The making of an icon: Audrey Hepburn’s traumatic childhood

One of the most iconic stars in Hollywood history, Audrey Hepburn came from less than humble beginnings to conquer the movie business, but she endured her fair share of trauma and hardship along the way.

The daughter of a Dutch noblewoman and a Bohemia-born British father, her earliest years were overshadowed by the advent of World War II. Hepburn’s parents have a rather unsavoury history of embracing the fascism running rampant throughout Europe at the time, but that was just one of the many issues she was forced to contend with during her earliest years.

Her parents ultimately divorced when she was only six years old, which had a profound impact on Hepburn. Being raised at the height of a global conflict was hardly ideal under any circumstances, and while maturing under the shadow of war was a formative experience that shaped her into the determined individual she would become, her father’s absence was keenly felt.

Initially, her mother, Ella van Heemstra, would brush off any inquiries into her absent father’s whereabouts by saying he’d gone off on a trip from which he wasn’t expected to return, but Hepburn could see that she was hurting. Putting on a brave face in front of the kids is all well and good, but the household had pretty thin walls.

“I thought my mother was never going to stop crying,” she recalled in the documentary Audrey: More Than an Icon. “She sobbed through the night. I would hear her sobbing in the next room. I would just try and be with her. I missed him terribly from the day he disappeared.”

Reflecting on her parents’ divorce, she admitted that “it certainly stayed with me for the rest of my life”. Due to her father abruptly abandoning his family without explanation, the star confessed it had “left me insecure, for life perhaps.” She went on to achieve great things, but that void in her life was one that she struggled to fill even when she became accustomed to success.

“As a child, you can’t quite understand,” Hepburn elaborated. “That sense of helplessness, the strangeness of it too. Not really understanding and just knowing daddy’s gone away. That was the first big blow I had as a child. It was one of the traumas that left a very deep mark on me.”

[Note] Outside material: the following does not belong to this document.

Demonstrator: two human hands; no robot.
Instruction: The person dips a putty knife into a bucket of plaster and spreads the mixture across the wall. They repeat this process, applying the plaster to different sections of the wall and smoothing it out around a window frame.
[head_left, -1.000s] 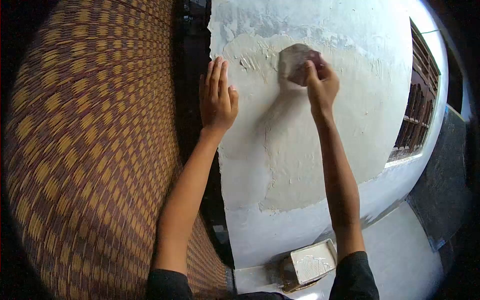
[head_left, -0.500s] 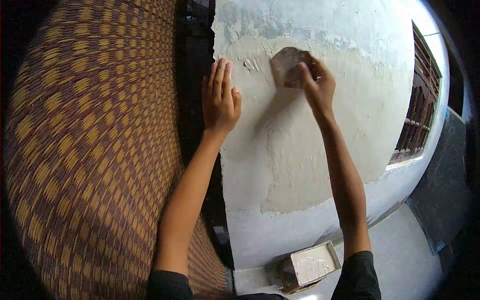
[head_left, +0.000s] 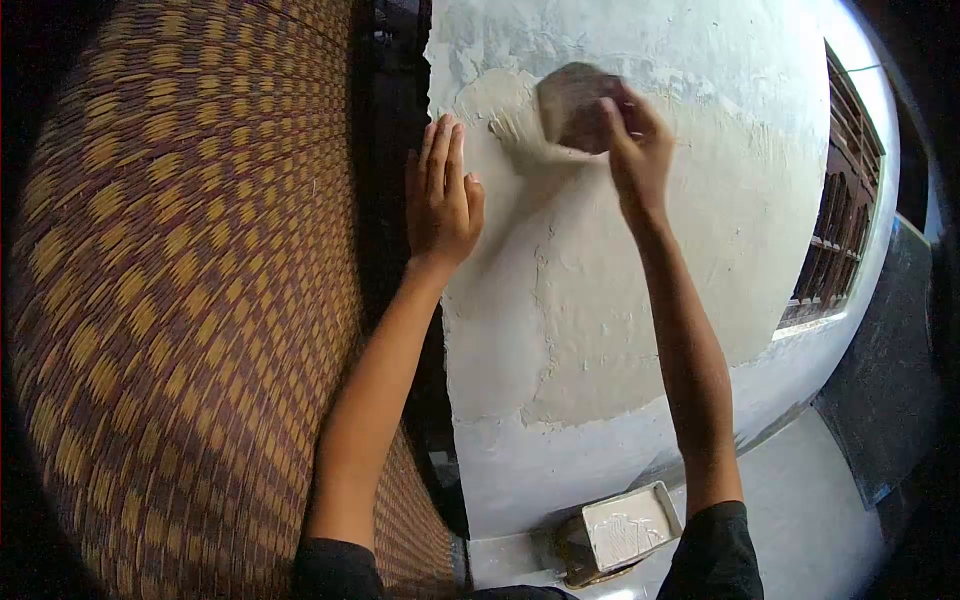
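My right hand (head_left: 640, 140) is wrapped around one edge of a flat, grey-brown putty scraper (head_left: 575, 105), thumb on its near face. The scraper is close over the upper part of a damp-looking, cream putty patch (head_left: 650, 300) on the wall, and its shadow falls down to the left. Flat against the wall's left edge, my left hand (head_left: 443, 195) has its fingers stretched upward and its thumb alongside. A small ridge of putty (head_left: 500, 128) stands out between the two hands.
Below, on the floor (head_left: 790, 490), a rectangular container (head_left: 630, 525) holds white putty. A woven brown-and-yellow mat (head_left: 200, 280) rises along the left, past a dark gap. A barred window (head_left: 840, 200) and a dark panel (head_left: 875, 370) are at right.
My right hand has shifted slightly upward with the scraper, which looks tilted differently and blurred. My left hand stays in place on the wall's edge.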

Even when she was a global superstar, Hepburn continued to long for her father, tracking him down for a reunion in 1964. By that point, she was a household name with an Academy Award, a Tony, two Baftas, and a pair of Golden Globes under her belt, only to be left devastated by her old man’s complete and utter indifference.

Photographer John Isaac—who was present for the meeting—revealed that “he did not receive her” during their long-awaited reuniting, which “really hurt” Hepburn. Fame and fortune often have a way of mending broken fences, but in this case, it simply wasn’t to be.